OpenReSync
Open Real Estate Sync (OpenRESync) is a node application that syncs (aka replicates) MLS data from one or more sources via the RESO Web API (such as Trestle, MLS Grid, RMLS, or Bridge Interactive) to one or more destinations (MySQL and Solr are supported so far, and it's easy enough to add more), and allows you to see the sync status via a local admin website.
It is meant to be used by developers.
It does the syncing for you, and helps you answer these questions:
- How closely does my data match the MLS's data?
- When did the last sync occur and was it successful?
- What is the most recent record (e.g. listing)?
Website
Want to convince your boss to use this tool, so that you can actually spend your time working on your team's product instead of syncing MLS data? Send them to https://openresync.com.
Chat
There is a discord server available. Anyone can ask questions, and developers can get technical support.
Here's an invite: https://discord.gg/AyVSMGBfTH
Project status
This project is in alpha status. It is meant for those who could benefit from what it does enough to offset the downside of likely shortcomings.
The initial major version is 0, which means that semantic versioning is not yet followed.
This project is now being used in production by the author, using REcolorado and CRMLS (California Regional MLS) via Trestle, and Realtracs via MLS Grid.
Features
- Sync any number of sources. As in, you can connect to multiple MLS systems.
- Sync any number of resources, or subsets using
$filter
- You are able to utilize
$select
and$expand
- You are able to utilize
- For each source, you can sync to one or more destinations
- At this time, MySQL and Solr are supported as destinations. You could have any number of such destinations. Adding a new destination type isn't difficult.
- The destination schema is managed for you (at least for MySQL). The tables and fields are created if they don't exist.
- Logging is done in ndjson format, so that if you have to go digging through the logs, this is as easy as possible.
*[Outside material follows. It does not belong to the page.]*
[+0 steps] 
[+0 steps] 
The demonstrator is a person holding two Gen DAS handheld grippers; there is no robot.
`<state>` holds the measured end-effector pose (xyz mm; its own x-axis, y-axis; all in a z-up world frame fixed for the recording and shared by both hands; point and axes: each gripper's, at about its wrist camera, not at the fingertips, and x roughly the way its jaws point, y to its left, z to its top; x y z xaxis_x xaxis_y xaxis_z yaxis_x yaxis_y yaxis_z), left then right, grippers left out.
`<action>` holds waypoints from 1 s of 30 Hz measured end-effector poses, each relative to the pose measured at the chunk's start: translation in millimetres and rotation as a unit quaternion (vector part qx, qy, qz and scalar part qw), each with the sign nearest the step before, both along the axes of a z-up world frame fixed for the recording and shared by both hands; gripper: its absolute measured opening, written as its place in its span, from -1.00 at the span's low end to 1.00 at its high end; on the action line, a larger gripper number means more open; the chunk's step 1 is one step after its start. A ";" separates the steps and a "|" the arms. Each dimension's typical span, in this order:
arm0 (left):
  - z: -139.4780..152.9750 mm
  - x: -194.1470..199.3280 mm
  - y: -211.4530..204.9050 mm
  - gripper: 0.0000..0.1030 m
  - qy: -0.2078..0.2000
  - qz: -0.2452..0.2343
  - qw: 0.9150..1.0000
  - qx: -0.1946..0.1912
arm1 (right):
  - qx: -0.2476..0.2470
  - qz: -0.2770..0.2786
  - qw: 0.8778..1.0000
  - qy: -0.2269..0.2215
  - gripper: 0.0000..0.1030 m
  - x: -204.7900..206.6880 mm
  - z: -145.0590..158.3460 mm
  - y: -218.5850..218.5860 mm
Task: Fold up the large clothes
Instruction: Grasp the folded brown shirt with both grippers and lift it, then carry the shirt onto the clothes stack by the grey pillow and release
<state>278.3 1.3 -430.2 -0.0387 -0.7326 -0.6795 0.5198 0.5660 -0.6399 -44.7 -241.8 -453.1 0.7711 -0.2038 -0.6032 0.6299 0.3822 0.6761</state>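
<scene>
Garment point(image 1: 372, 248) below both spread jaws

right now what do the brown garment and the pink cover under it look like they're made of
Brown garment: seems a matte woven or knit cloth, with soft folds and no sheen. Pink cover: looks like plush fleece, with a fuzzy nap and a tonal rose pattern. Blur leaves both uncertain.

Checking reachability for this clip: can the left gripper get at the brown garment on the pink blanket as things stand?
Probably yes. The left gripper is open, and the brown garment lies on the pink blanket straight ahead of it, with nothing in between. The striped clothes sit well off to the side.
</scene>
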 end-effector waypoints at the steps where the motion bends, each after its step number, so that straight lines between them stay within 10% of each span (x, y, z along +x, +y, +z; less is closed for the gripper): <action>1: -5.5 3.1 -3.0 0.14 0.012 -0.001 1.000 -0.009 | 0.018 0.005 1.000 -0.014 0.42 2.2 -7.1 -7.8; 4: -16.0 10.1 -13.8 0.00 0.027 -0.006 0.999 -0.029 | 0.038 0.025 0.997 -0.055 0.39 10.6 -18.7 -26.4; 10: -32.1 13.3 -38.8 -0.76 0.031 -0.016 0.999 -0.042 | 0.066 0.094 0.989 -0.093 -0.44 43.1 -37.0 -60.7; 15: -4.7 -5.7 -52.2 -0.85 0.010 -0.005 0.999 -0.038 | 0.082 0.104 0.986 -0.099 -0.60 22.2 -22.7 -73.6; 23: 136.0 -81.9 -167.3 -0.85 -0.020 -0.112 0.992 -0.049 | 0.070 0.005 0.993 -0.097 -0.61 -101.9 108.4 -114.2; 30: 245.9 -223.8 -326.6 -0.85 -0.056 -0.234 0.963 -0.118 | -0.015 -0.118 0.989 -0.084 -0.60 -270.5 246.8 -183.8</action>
Be sure to look into pino-pretty, which is a dev dependency, so you can use it with e.g.
cat somelogfile | npx pino-pretty
. - A local website runs so you can see the sync stats.
Screenshots
Sync from multiple sources (MLSs):
See details per source, such as the cron schedule, how many records are in the MLS vs in your destinations, and the sync (and purge) histories:
See all the cron schedules at once, which makes it easier to not overlap them:
How do I use it?
Install the app, configure it, build it, start the back-end server (and optionally start the dev web server), and visit the local website that runs. These are described in the following steps.
Installation
$ git clone https://github.com/tylercollier/openresync
$ cd openresync
# optional: switch to the dev branch to get the newest but less tested features
$ git checkout dev
$ npm install
Configure it
Configuration is a larger topic with its own dedicated section below.
Build it
If you are running in production, you need to build the JS and CSS assets.
$ npm run build
If you run the dev web server, you do not need to build.
Run it
Start the server
Here's how to run it in development:
If you run this dev web server, you do not need to run the build step above.
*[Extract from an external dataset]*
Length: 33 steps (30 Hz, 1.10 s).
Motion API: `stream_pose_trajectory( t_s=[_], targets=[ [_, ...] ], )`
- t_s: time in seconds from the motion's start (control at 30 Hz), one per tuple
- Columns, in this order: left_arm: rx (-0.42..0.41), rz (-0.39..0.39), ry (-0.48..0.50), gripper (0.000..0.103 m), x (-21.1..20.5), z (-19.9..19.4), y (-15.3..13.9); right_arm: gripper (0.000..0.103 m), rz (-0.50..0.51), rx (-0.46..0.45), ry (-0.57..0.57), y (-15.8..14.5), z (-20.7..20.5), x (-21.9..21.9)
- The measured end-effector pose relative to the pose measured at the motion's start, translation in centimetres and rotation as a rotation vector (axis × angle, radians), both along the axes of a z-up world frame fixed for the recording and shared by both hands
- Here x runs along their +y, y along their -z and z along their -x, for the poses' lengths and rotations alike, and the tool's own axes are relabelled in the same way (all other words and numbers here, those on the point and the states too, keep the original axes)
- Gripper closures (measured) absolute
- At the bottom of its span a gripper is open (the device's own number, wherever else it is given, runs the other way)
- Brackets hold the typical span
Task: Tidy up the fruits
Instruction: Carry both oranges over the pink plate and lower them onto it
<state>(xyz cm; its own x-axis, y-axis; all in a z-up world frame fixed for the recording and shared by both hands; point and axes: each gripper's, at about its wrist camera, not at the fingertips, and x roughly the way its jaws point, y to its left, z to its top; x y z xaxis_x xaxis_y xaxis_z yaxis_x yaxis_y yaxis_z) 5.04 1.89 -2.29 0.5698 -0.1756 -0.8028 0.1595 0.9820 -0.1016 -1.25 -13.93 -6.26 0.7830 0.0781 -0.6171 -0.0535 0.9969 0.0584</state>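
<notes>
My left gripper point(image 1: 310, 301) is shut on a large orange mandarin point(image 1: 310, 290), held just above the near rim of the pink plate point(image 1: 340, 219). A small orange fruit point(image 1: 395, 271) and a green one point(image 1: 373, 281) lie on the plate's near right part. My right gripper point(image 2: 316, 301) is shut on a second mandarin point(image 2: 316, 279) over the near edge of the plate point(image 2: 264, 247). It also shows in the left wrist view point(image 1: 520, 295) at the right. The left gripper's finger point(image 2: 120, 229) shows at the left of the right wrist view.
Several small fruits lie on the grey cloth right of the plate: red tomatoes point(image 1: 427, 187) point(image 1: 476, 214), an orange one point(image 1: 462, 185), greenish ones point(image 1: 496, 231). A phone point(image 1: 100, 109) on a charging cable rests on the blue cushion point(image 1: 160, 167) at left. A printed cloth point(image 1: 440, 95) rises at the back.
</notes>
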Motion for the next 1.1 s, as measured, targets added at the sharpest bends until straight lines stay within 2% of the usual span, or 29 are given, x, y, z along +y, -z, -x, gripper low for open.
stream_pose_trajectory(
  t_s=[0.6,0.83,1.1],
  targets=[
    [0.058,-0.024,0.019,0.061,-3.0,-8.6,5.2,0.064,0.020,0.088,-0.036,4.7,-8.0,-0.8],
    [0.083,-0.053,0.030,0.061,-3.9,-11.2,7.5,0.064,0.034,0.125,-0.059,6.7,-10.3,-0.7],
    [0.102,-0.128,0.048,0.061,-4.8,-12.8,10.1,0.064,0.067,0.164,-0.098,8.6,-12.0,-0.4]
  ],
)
The following will start nodemon and watch several directories and restart the server when any files are changed. The second line starts the front-end (webpack) dev server for when you change Vue components.
$ npm run dev
$ npm run serve
Then visit the website at http://localhost:3461
Here's how to run it in production:
$ TZ=UTC node server/index.js
Then visit the website at http://localhost:4000
You might also want to add this environment variable: NODE_OPTIONS=--max_old_space_size=4096
. That sets the max memory allowed by node, in kilobytes (node's default is 2048). It's only necessary when you are using the reconcile process on large datasets, so it's suggested you only use it if you get out-of-memory errors.
Configuration
See the heavily commented config/config.example.js
. Copy it to config/config.js
and edit it according to your needs. At a high level, you'll be specifying:
- sources: where to download data from
- resources: which data to download from the MLS, e.g. Property, Media, Member, etc
- destinations: where to put that data
Considerations
- In the screenshots, you can see source names like
recolorado_res
,recolorado_rentals
,recolorado_land
. In my production scenario, I'm breaking the data from the Property resource into separate buckets for those 3 different property types. This isn't required, and would probably be discouraged for people starting from scratch. However, I did it this way to keep compatability with my legacy systems that used to connect to the data sources via RETS and expected these buckets. I consider this a good thing: that you have the power to do it this way if you choose. - Are you using MLS Grid as a source? See docs/mlsgrid.md in this repo.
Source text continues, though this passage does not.